Muito comentado nos últimos anos tem sido o papel fundamental da sociedade mundial no combate das mudanças climáticas, mas poucas são as ações realmente efetivas, principalmente por parte da escola, que apresenta grande responsabilidade de conscientização.

A maior parte do aprendizado de crianças e adolescentes é majoritariamente na escola, e outra parte em casa — se em ambos ambientes os indivíduos não são induzidos a terem contato maior com a natureza e desenvolver verdadeiramente atitudes ecológicas e sustentáveis, será quase impossível que se tornem adultos com atitudes engajadas. Como diria Ailton Krenak (ambientalista e filósofo) as mudanças climáticas causaram uma "aceleração no tempo": "Muitos cientistas já observaram que essa aceleração está mudando inclusive a maneira como crianças estão experimentando a infância" afirma também.

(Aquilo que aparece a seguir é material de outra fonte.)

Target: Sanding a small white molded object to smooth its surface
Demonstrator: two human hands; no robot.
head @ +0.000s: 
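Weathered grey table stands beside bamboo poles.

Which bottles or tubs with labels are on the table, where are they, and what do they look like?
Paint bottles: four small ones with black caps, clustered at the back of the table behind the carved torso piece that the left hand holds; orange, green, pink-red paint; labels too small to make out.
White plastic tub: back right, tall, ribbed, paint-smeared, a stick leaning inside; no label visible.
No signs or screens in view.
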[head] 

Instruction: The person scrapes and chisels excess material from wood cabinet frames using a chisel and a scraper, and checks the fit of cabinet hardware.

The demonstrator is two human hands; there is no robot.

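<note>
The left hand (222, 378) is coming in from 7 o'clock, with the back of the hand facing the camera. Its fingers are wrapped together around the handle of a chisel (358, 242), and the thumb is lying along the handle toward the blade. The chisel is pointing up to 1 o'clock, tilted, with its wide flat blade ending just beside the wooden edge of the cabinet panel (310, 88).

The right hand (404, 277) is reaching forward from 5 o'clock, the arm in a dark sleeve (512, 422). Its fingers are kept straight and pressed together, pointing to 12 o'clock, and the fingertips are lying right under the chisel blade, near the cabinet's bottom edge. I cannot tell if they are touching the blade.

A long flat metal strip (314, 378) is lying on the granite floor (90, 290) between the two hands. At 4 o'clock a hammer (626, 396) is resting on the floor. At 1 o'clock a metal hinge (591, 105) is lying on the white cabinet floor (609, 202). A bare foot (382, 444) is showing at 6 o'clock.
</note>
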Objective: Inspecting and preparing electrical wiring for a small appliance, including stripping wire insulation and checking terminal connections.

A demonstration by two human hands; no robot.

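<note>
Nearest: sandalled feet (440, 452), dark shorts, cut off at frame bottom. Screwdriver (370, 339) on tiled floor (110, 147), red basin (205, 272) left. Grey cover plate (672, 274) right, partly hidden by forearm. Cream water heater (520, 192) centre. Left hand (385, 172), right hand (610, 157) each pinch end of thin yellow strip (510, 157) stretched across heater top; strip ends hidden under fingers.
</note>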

Por isso, torna-se ainda mais expressiva a necessidade de colaboração da educação, para que mais pessoas cresçam em pautas ambientais e façam a diferença para que as crianças da geração futura possam vivenciar plenamente a infância.

Então, incluir na grade OBRIGATÓRIA aulas de sociologia, biologia e talvez uma nova matéria voltada ao meio ambiente e seus problemas são essenciais para o início do pensamento crítico perante as causas atuais e sobre o sistema. Além de procurar aulas dinâmicas em meio à natureza, que incentivem e acostumem o contato tão perdido entre seres humanos e a terra.